Work instruction: Copy, exactly and without additions, every line in the records below from the one holding "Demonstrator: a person" through the one holding "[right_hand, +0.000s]", both ends included.

Given records:
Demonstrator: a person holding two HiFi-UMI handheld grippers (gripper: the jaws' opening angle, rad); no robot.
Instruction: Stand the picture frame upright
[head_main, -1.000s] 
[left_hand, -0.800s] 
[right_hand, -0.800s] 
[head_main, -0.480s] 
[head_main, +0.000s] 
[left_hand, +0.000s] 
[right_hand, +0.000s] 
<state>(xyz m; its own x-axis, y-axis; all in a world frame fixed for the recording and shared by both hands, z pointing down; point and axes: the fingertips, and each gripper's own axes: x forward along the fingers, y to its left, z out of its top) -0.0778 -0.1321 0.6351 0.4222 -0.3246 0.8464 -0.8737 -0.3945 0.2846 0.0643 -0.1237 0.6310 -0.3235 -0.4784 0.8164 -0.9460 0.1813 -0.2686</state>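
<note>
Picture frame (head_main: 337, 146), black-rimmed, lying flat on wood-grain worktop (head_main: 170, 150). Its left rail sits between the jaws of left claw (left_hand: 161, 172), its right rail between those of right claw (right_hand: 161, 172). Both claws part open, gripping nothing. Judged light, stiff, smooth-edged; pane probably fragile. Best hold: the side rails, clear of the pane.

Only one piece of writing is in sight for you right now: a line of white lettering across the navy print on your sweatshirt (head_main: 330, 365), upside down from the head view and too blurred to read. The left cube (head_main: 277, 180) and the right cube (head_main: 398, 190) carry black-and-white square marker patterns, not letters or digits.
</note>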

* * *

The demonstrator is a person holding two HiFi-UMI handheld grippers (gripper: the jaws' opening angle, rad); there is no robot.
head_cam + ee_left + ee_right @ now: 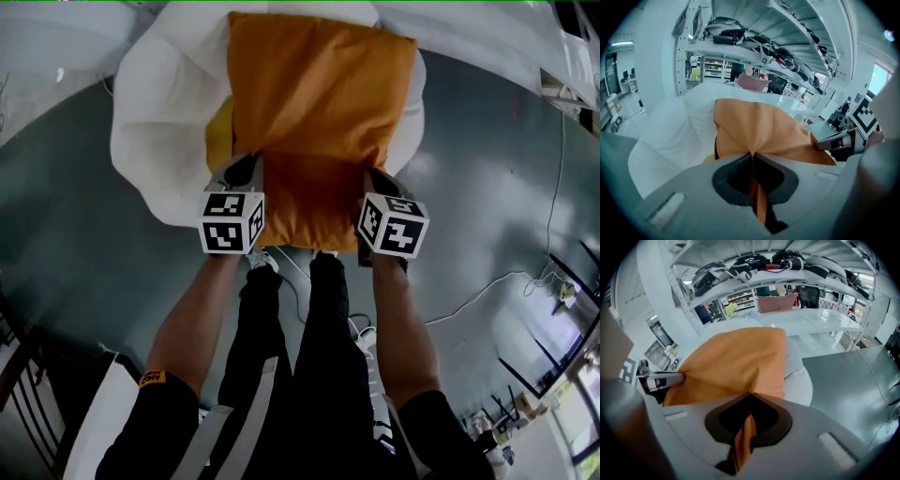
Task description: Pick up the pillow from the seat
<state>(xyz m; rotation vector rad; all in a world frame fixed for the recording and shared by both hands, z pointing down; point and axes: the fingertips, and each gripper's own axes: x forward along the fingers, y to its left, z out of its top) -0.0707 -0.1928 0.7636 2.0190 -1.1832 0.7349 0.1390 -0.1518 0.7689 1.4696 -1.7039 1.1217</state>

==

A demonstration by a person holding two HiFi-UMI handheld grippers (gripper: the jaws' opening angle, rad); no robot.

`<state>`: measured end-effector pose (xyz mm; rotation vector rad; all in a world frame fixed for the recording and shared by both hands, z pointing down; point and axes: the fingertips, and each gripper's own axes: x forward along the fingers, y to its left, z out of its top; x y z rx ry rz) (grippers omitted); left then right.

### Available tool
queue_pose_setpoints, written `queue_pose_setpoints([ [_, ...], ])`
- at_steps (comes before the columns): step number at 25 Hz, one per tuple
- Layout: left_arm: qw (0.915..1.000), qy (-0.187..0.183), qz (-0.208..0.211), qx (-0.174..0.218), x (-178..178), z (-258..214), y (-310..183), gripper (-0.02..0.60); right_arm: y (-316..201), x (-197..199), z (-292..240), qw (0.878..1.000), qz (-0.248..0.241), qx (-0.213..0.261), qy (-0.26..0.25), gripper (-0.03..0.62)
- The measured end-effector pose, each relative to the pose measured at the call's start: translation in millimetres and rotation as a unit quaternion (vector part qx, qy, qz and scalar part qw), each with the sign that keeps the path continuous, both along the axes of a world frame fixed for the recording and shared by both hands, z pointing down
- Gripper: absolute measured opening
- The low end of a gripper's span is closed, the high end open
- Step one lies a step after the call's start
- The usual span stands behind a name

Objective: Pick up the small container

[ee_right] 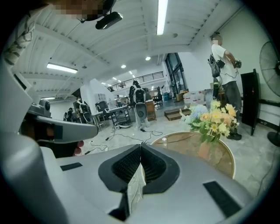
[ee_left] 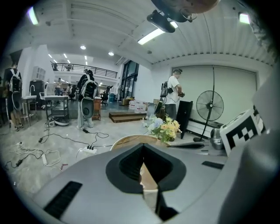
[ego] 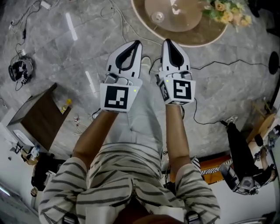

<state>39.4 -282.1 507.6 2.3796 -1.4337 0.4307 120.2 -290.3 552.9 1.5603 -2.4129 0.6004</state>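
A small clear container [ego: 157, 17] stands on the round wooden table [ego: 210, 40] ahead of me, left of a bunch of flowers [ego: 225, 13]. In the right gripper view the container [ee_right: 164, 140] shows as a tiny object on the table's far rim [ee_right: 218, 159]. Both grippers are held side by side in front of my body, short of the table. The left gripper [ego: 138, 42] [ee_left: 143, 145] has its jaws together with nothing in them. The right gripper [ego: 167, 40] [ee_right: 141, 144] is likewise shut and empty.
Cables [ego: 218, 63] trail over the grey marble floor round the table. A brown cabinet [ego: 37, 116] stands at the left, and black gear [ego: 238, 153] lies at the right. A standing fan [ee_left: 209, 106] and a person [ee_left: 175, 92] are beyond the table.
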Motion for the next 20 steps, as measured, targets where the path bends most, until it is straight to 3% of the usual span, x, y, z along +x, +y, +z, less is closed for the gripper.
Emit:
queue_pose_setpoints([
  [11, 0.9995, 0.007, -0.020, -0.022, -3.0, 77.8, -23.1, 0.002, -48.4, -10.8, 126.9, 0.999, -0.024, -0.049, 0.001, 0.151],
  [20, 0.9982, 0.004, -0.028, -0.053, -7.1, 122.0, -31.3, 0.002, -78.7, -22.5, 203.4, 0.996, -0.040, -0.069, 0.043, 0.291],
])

Problem solution:
Demonstrator: a person holding two HiFi-UMI handheld grippers (gripper: the jaws' opening angle, rad); no robot.
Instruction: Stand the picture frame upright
[head_main, -1.000s] 
[left_hand, -0.800s] 
[right_hand, -0.800s] 
[head_main, -0.480s] 
[head_main, +0.000s] 
[left_hand, +0.000s] 
[right_hand, +0.000s] 

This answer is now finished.